Dealing with initial states: a first attempt
Given that we have 22 states, estimating initial value parameters for all states would lead to extremely long computation times. Given the time constraints of this project, I aim to estimate the parameters stated above conditional on the initial states. In other words, I will use the method outlined below to get a rough estimate for initial states and optimize the four parameters above given these initial states.
The data were visualized in the first section. While we do not have access to the states of the process that generate these data, we have some idea of what periodicity to expect if we have the right initial states and parameters. Since dengue has presumably approached some level of stationary behavior in Puerto Rico (this assumption of endemicity should, however, be investigated), we can check which initializations produce similar cyclical behavior as the above plot. Using the initializations in the pomp objects above and plugging in some reasonable values for the parameters (which will be optimized with mif2 later), we get the following plot of the trajectory of the latent infected counts (note that we’ve run the trajectory for the pomp object dengue_pomp_test, which doesn’t need to include rmeasure, dmeasure or rprocess since we only need it for visualizing trajectories, for thousands of years so as to get an idea of the stationary behavior):
The plot above possesses some of the cyclical behaviors we notice in the observed data (periods of about 2-3 years, strains move together with one dominating strain at a time). Since the plot above is for latent counts, we expect the counts to be higher than the observed counts in the previous figure.
Given that the plot above looks like a reasonable place to start for initial states, let us take the stationary values of the states from the trajectory above and use these as initial states. Note here that given more time and computational resources I would try to set some initial states as parameters (making some simplifying assumptions about some being equal to each other) and get MLEs for these using mif2.

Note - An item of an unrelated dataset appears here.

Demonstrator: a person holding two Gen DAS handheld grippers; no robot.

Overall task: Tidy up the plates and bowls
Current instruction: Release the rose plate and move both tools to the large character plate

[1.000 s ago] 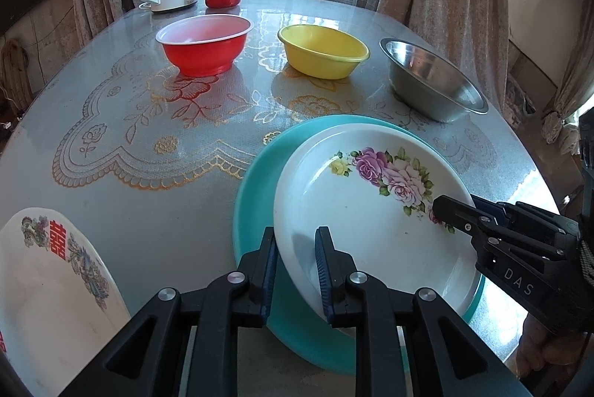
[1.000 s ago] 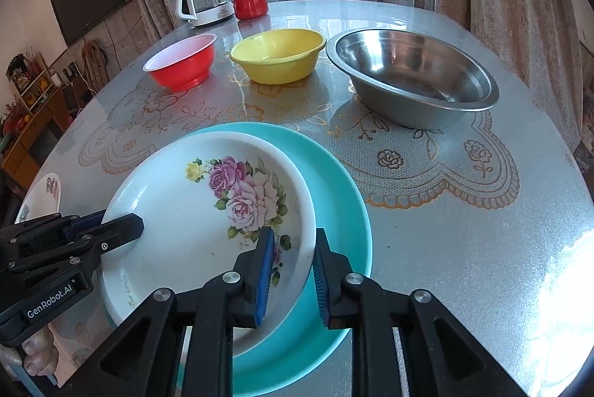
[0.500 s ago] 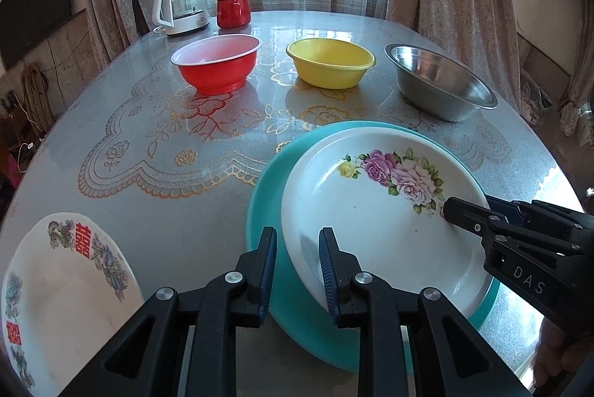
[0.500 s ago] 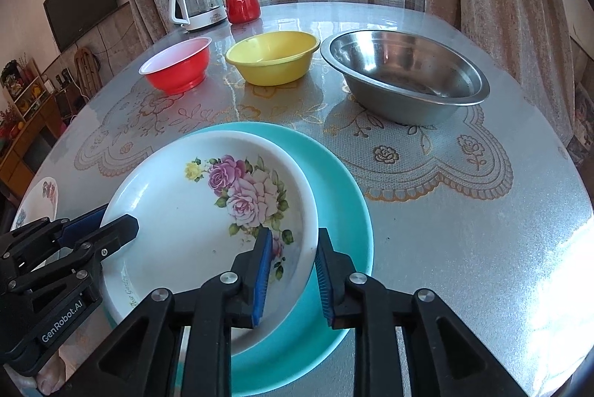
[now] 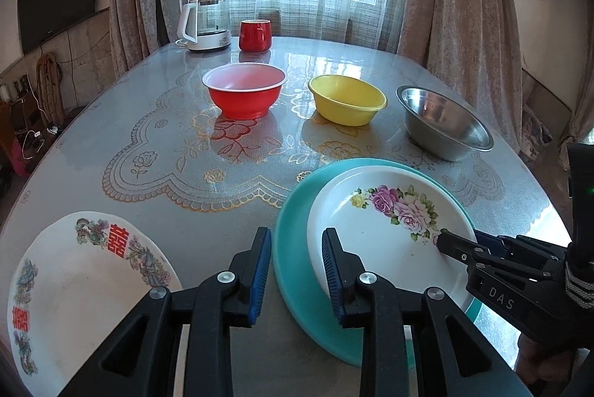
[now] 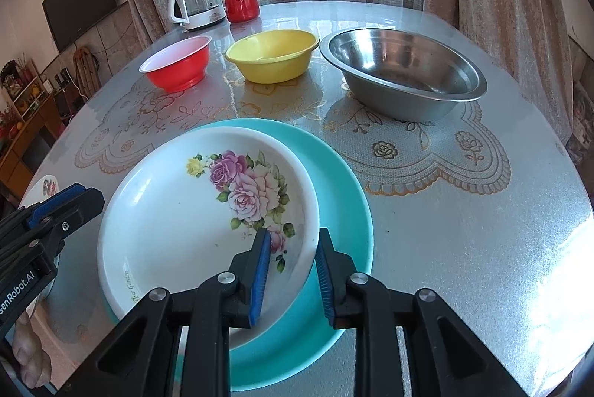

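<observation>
Floral plate (image 6: 193, 211) lies stacked on teal plate (image 6: 345, 211), table (image 6: 464, 230) near edge.
Left gripper (image 5: 295, 270): jaws opening, pads off the stack's rim at 9 o'clock, nothing gripped.
Right gripper (image 6: 291, 272): released, straddling floral plate rim at 4 o'clock, no visible pad contact.
Red bowl (image 5: 245, 94), yellow bowl (image 5: 347, 103), steel bowl (image 5: 443, 122) in row toward 12 o'clock.

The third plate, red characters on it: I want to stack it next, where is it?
In the left wrist view the character plate lies at the table's near left edge, apart from the floral plate on the teal plate.
</observation>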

If we start from these initial states, we will not experience the volatile behaviors we’d see if we’d initialized at a non-stationary point. This can only help our particles survive for longer. The figure below shows the trajectory for the number of infections for each strain.
Dealing with starting values
We will use likelihood slices to get an idea of where to fix our parameter box for our global search.
Global search using random starting points
Given the likelihood slices above, we have an idea of where to perform our global search. The reader will hopefully appreciate that global search step is highly iterative and, given the number of rows of data - 208 even in our subsetted dataset - and the number of parameters, time consuming. While the global maximization and likelihood evaluation shown here took about 27 hours, at least three times this effort was spent iteratively tweaking algorithmic parameters, running mif2, and investigating diagnostics.
run_level <- 3
switch(run_level,
{dengue_Np=100; dengue_Nmif=10; dengue_Neval=10; dengue_Nglobal=10; dengue_Nlocal=10},
{dengue_Np=15000; dengue_Nmif=65; dengue_Neval=10; dengue_Nglobal=10; dengue_Nlocal=10},
{dengue_Np=30000; dengue_Nmif=75; dengue_Neval=10; dengue_Nglobal=25; dengue_Nlocal=10}
)
dengue_rw.sd <- 0.02
dengue_cooling.fraction.50 <- 0.5
stew(file=sprintf("box_eval_part4-%d.rda",run_level),{
t_global <- system.time({
mifs_global <- foreach(i=1:dengue_Nglobal,.packages='pomp', .combine=c, .options.multicore=mcopts) %dopar% mif2(
dengue_pomp,
start=c(apply(dengue_box,1,function(x)runif(1,x[1],x[2])),dengue_fixed_params),
Np = dengue_Np,
Nmif = dengue_Nmif,
cooling.type = "geometric",
cooling.fraction.50 = dengue_cooling.fraction.50,
transform = TRUE,
rw.sd=rw.sd(
phi = dengue_rw.sd,
Gamma = dengue_rw.sd,
kappa = dengue_rw.sd,
psi = dengue_rw.sd
)
)
})
},seed=1270401374,kind="L'Ecuyer")stew(file=sprintf("lik_global_eval_part4-%d.rda",run_level),{
t_global_eval <- system.time({
liks_global <- foreach(i=1:dengue_Nglobal,.packages='pomp',.combine=rbind, .options.multicore=mcopts) %dopar% {
evals <- replicate(dengue_Neval, logLik(pfilter(dengue_pomp,params=coef(mifs_global[[i]]),Np=dengue_Np)))
logmeanexp(evals, se=TRUE)
}
})
},seed=442141592,kind="L'Ecuyer")
results_global4 <- data.frame(logLik=liks_global[,1],logLik_se=liks_global[,2],t(sapply(mifs_global,coef)))
summary(results_global4$logLik,digits=5)## Min. 1st Qu. Median Mean 3rd Qu. Max.
## -3359.1 -2068.1 -1982.1 -2108.4 -1952.8 -1930.4
It is concerning that our standard errors have not quite reached the 1 log unit mark. This implies that there is still a significant amount of Monte Carlo error in our estimates. Given more time and computing resources, we would use more particles in the particle filters within a mif2 run to alleviate this problem. Furthermore, let us look at the mif2 diagnostic plots for our global search.
There are many things to notice here. First, note that for most of the Nmif iterations, our effective sample size (for the last pfilter iteration) drops immediately and requires resampling to get the sample size back up. A couple of our iterations (green and blue) don’t seem to recover for some time and generally seem to be exploring lower likelihood regions, as evidenced by their low conditional log-likelihood numbers. I believe the reason for the steep fall in effective sample size from the beginning is that our initial states are inconsistent with the data. Our somewhat naïve attempt for getting initial states seems not to be good enough.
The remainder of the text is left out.